### Work item
Copy each line of the material beneath that holds the word "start".

### Exercise data
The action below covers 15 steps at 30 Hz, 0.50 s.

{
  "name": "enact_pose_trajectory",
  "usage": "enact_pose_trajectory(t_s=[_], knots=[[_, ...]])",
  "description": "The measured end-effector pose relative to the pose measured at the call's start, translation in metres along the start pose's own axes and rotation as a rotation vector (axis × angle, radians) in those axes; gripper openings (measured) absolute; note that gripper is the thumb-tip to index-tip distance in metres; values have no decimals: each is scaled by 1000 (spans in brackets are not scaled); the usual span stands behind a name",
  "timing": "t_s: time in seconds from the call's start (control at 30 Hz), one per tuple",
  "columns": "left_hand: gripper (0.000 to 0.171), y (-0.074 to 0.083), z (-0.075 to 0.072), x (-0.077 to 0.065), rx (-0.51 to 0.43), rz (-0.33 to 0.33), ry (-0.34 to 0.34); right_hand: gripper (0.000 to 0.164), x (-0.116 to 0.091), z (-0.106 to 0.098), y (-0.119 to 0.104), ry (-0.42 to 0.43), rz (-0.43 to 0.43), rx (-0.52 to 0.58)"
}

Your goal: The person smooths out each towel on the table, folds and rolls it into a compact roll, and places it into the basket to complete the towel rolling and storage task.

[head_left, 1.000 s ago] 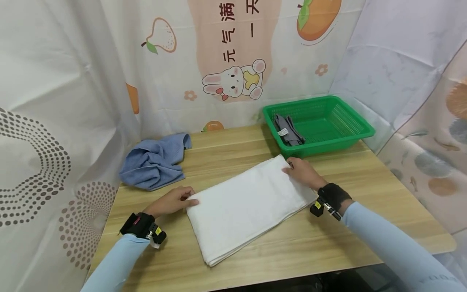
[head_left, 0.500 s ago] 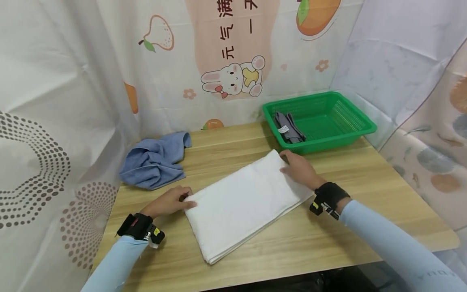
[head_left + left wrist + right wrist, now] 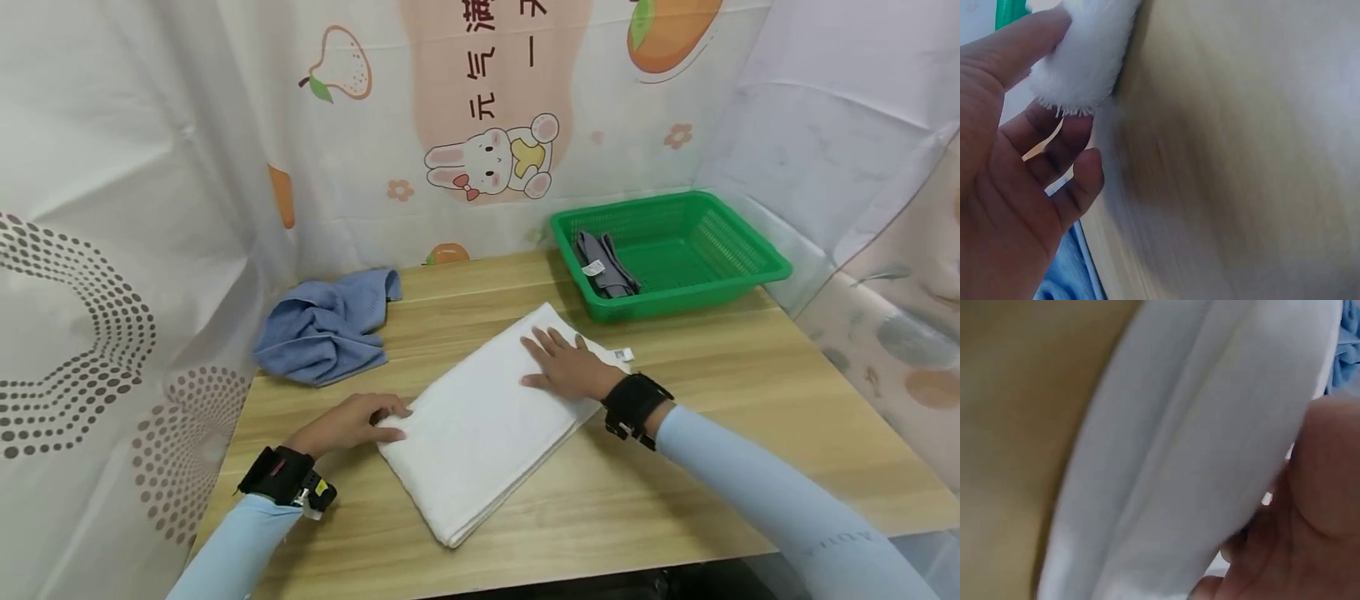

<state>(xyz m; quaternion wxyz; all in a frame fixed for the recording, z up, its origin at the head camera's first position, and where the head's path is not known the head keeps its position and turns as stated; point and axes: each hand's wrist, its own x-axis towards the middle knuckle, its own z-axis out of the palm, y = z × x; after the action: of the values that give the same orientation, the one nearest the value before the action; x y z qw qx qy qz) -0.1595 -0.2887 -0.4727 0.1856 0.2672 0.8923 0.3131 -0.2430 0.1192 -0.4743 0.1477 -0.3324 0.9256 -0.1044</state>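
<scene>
Pinching the far-left corner of a folded white towel [image 3: 480, 433] in my left grip [image 3: 347, 427], I had my thumb over its top face and my fingertips beneath its fluffy edge. My right grip [image 3: 572, 372] was spread on top of the towel towards its right end, fingers extended and wrapped around nothing. The towel lay at a slant on the wood-grain worktop [image 3: 735, 367], with several layers showing along its near edge. A small white label [image 3: 623, 355] stuck out past its right edge.

At the back right stood a green plastic basket [image 3: 690, 298], a folded grey cloth [image 3: 609, 268] inside at its left end. A crumpled blue towel [image 3: 330, 327] lay at the back left, apart from the white one.

The step seemed to be flattening and squaring the fold. Doing it well, I judged, called for an even press from the right palm, a light hold at the left corner so that the layers would not slip, lined-up edges, and the label tucked out of the way.
</scene>
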Motion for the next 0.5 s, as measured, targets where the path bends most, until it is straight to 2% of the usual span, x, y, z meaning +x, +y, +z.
enact_pose_trajectory(t_s=[0.07, 0.13, 0.27, 0.33, 0.4, 0.5], knots=[[27, 7, 5, 0, 15, 27, -4, 73, 18, -3, -4, -4, 21, -51], [27, 17, 13, 4, 73, 89, 3, 68, 36, -7, -11, -6, 52, -132], [43, 43, 35, 22, 372, 233, 74, 62, 70, -7, -31, 4, 122, -326], [50, 57, 45, 33, 508, 272, 96, 58, 85, -4, -41, 31, 133, -355], [65, 66, 54, 43, 572, 290, 69, 55, 97, -1, -50, 60, 122, -341], [84, 73, 61, 49, 542, 248, -44, 53, 109, 2, -59, 77, 87, -267]])
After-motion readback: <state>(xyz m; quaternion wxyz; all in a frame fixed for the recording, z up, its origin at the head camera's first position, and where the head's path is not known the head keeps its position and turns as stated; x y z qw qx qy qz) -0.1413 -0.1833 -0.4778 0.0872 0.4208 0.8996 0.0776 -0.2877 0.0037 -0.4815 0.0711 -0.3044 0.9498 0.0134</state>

### Task result
  "description": "The measured end-effector pose relative to the pose measured at the call's start, translation in metres along the start pose's own axes and rotation as a rotation vector (axis × angle, radians) in those axes; gripper openings (measured) absolute; note that gripper is the thumb-tip to index-tip distance in metres; values have no decimals: each is scaled by 1000 (spans in brackets are not scaled); the usual span stands behind a name",
  "timing": "t_s: time in seconds from the call's start (control at 30 Hz), one per tuple",

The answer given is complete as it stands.